La piccola Elli-viso d’angelo (Angel Face, come recita il titolo) di otto anni e sua madre Marlène (Marion Cotillard) vivono in una piccola città della costa azzurra ma non appartengono alle ricche ‘consuetudini’ del luogo. Il loro è un vivere alla giornata che traduce l’instabilità e le insicurezze della bellissima Marlène nella vita disordinata e ben poco disciplinata di Elli. Nel suo processo di apprendimento mancano infatti i riferimenti tipici del mondo adulto, soppiantati invece dal disordine di vita e dalle dipendenze che la piccola osserva nella madre, come la dipendenza costante dagli uomini dall’alcol. Nei pochi momenti riservati al gioco bambino, ai suoi peluche Elli serve infatti shottini di bourbon, confidando all’amica perplessa che resti un segreto tra loro. Dunque, una vita di bambina assai complessa e poco ordinaria, che fatica anche a gioire dell’ambitissimo ruolo di Sirenetta assegnatole alla recita scolastica. Lei, la più bella tra tante, vive infatti un profondo disincanto emotivo, e quando la madre, in una delle sue ennesime ‘bravate’ si assenterà per diversi giorni di fila, Elli acuirà quel disincanto diventando sempre più ‘figlia di nessuno’.
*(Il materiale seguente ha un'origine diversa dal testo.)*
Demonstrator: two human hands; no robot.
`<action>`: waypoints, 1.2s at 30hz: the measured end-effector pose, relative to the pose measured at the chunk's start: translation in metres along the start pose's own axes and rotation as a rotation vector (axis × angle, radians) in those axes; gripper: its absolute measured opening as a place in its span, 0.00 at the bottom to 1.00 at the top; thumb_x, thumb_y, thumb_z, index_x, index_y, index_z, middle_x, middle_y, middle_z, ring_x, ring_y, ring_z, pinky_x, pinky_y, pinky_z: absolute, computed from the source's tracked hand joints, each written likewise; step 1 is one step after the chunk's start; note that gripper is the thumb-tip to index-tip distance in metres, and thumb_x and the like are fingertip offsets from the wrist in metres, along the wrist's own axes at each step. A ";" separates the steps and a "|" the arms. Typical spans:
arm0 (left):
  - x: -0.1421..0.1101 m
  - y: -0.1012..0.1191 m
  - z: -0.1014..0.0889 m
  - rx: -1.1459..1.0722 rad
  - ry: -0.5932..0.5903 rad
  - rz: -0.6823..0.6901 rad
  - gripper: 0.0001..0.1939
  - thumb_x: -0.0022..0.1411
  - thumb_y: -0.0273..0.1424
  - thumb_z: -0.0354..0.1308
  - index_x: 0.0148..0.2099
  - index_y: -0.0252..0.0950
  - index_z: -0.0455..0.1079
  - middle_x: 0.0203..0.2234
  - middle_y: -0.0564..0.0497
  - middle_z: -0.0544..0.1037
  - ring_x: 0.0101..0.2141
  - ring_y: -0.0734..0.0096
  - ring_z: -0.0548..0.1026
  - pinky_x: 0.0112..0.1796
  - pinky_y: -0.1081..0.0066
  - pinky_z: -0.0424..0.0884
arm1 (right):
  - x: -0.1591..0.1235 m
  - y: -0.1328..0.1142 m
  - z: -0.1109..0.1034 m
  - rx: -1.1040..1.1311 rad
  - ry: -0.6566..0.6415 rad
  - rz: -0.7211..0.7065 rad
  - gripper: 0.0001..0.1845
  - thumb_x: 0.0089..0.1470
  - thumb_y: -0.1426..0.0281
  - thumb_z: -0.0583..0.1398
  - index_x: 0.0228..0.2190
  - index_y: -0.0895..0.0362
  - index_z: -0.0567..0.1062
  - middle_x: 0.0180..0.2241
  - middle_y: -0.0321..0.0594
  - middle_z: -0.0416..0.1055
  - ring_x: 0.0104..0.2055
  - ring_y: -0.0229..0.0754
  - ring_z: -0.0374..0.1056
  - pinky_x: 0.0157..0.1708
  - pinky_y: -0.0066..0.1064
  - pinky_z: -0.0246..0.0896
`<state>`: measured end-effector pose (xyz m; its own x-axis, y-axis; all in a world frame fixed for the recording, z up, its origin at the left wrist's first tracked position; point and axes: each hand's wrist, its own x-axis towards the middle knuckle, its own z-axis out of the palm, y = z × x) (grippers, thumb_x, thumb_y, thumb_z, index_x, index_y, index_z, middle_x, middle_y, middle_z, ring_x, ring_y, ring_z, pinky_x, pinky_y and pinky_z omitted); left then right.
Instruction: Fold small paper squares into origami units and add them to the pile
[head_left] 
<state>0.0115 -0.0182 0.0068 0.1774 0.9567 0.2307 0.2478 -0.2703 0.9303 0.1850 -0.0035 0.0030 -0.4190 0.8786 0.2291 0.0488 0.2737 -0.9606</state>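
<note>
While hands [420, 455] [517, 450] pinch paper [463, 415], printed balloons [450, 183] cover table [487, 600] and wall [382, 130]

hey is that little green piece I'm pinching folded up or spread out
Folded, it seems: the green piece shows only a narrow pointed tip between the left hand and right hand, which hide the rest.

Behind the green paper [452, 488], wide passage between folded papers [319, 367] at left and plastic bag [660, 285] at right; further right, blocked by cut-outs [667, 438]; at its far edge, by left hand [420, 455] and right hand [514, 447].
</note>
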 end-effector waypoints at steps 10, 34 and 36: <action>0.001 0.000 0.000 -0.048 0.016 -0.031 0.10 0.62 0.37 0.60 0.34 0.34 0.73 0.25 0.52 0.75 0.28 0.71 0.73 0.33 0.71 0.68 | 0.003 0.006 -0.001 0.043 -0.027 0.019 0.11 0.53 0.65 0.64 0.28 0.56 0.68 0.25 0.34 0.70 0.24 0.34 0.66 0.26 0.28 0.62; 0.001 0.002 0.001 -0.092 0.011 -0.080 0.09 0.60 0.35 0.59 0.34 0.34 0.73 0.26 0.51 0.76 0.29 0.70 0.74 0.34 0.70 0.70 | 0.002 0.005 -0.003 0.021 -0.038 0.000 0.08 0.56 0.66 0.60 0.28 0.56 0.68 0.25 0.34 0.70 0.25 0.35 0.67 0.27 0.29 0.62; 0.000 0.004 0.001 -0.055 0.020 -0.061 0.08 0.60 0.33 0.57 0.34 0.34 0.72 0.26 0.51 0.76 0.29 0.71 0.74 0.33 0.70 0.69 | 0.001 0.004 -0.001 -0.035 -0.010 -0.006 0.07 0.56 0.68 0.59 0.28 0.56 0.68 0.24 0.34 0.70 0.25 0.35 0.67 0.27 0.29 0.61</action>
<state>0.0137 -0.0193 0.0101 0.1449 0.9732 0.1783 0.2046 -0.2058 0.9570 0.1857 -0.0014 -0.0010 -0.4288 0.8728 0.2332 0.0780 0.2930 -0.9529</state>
L’opera prima della regista Vanessa Filho è un viaggio doloroso all’interno di una dimensione famigliare ridotta ai minimi termini (madre-figlia) e deteriorata dall’insufficienza di risorse (economiche e non solo) a loro disposizione. Angel Face scava nel rapporto tutto al femminile mostrando come le debolezze dell’adulto costringano spesso e volentieri il bambino a tirare fuori forze e risorse inaspettate, a vivere - di fatto - una precoce maturità.

L’estetica bellissima di questa coppia famigliare (la splendida Marion Cotillard è affiancata dalla bella e sorprendentemente brava Ayline Aksoy-Etaix) si scontra dunque con la brutta precarietà della loro vita, affogata tutta in sentimenti mordi e fuggi e in cartoline sempre uguali che sanciscono l’abitudinaria assenza di quella madre troppo bambina per essere madre. Angel Face affronta con grande delicatezza e profondità di sguardo i dialoghi e non dialoghi che avvengono tra Elli e il mondo circostante, ritraendola nel suo essere bambina alla disperata e vana ricerca di punti di riferimento adulti. E quando il film della Filho si concentra sulla sofferta bellezza di questi due volti il film prende decisamente quota.
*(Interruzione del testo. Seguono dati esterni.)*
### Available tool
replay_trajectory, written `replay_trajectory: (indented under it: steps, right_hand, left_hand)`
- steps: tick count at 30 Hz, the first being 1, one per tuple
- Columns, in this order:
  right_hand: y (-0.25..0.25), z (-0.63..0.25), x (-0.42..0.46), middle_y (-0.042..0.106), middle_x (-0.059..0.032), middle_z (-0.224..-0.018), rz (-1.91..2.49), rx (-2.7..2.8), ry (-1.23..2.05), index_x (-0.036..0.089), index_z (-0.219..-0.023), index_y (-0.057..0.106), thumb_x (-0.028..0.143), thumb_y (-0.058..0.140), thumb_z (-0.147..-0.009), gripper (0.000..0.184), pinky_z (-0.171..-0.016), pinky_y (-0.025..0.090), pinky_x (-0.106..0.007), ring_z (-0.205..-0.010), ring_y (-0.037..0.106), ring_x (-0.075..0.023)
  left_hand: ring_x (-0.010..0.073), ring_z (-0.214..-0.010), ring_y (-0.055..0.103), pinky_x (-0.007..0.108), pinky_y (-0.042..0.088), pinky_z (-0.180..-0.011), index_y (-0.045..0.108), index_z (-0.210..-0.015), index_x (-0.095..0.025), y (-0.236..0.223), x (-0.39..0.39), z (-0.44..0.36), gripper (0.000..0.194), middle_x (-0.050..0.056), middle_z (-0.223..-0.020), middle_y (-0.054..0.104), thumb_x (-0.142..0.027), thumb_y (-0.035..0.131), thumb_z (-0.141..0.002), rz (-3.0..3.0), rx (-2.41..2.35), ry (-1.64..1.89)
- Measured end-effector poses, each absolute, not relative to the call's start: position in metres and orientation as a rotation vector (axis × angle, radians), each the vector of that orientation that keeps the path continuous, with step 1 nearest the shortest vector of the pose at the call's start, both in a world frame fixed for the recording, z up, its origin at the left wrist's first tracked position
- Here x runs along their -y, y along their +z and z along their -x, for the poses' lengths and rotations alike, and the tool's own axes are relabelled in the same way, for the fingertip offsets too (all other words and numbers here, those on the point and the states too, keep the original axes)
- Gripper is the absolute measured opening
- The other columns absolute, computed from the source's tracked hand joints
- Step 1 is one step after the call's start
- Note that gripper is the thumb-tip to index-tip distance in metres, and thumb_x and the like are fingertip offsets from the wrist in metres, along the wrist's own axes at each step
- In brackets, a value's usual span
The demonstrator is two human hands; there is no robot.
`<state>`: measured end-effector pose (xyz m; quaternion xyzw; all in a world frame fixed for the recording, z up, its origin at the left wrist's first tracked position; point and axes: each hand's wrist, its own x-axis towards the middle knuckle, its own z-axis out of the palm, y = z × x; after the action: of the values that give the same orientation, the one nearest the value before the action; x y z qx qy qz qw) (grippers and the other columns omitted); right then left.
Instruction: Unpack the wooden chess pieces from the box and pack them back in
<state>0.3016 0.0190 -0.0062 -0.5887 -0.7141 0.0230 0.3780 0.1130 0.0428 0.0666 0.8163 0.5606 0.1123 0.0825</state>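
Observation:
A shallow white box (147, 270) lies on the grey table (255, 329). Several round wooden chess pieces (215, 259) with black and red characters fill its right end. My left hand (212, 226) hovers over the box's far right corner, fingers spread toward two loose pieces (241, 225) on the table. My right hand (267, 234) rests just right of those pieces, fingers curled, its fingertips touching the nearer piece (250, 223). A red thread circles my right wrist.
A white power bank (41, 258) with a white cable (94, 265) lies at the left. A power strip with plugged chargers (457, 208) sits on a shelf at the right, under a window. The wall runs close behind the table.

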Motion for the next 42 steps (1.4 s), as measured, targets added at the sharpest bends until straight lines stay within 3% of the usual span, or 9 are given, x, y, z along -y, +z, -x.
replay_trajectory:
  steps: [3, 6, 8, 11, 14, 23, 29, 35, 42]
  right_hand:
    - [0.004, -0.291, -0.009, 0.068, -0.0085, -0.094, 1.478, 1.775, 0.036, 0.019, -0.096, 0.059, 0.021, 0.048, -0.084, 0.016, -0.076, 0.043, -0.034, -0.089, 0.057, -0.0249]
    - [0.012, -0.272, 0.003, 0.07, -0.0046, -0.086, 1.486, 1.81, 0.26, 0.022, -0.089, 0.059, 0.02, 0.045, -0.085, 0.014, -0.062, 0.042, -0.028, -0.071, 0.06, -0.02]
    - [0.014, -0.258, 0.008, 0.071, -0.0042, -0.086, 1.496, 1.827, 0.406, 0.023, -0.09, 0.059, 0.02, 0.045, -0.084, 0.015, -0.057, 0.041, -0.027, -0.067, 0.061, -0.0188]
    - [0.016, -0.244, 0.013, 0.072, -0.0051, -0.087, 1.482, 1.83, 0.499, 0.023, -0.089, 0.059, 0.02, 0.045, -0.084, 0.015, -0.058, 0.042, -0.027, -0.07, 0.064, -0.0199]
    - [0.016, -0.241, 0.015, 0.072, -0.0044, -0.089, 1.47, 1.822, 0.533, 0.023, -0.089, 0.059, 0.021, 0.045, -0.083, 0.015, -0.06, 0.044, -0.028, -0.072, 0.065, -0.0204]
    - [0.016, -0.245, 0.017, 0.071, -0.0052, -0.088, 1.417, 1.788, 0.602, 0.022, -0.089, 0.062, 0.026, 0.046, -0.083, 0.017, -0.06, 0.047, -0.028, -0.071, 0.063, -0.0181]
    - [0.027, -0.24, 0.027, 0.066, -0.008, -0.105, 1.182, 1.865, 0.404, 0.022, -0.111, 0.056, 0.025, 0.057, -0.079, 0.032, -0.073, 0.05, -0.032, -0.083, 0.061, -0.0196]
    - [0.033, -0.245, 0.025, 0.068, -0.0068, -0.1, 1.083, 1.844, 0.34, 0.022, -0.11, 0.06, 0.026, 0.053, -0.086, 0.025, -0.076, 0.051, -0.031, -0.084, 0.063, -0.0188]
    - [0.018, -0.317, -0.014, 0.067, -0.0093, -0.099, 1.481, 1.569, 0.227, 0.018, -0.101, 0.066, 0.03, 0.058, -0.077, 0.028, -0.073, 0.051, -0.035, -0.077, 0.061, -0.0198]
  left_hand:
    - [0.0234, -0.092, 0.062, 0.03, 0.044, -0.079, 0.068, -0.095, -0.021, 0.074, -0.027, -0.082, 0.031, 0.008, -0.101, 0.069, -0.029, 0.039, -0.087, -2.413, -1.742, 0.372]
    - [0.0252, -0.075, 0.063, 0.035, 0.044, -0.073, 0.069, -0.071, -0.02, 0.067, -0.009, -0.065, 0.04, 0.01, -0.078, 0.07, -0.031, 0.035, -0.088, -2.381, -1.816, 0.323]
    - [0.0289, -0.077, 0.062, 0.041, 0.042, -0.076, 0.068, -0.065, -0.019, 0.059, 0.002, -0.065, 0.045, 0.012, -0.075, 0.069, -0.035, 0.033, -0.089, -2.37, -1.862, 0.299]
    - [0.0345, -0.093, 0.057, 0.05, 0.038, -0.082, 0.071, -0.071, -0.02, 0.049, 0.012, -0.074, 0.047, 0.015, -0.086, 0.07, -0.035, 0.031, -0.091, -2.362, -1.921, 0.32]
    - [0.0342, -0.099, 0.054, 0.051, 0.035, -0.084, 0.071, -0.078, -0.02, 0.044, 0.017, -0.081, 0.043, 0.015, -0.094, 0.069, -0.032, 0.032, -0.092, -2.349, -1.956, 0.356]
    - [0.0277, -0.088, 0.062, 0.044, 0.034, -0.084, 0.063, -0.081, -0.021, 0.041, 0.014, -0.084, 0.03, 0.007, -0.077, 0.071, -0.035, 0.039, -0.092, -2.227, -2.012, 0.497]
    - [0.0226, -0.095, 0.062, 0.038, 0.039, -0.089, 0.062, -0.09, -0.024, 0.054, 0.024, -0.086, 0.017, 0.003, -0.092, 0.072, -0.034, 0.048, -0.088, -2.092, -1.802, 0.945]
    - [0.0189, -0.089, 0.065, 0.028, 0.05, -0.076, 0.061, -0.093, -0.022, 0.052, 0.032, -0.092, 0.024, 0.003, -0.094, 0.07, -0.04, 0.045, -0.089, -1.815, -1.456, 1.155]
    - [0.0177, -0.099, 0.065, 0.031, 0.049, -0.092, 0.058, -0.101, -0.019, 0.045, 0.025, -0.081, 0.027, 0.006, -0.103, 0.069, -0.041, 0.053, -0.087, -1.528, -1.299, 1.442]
Nella seconda parte, però, l’opera della Filho muove verso altri fili narrativi, che ancora una volta cercano di individuare e sopperire i tanti vuoti di Elli, pur non riuscendo a raggiungere la stessa profondità di contenuti della prima parte, e il film dirotta un po’ dal suo fuoco narrativo centrale.

In ogni caso, si esce dalla visione di quest’opera con un senso forte di disagio associato in particolar modo al contrasto vivo che si crea tra bellezza e affanno, luminose possibilità e realtà mortificanti, e anche se l’opera non viaggia tutta alla stessa altezza, lo stile della regista e il carisma delle protagoniste riescono comunque a lasciare il loro segno.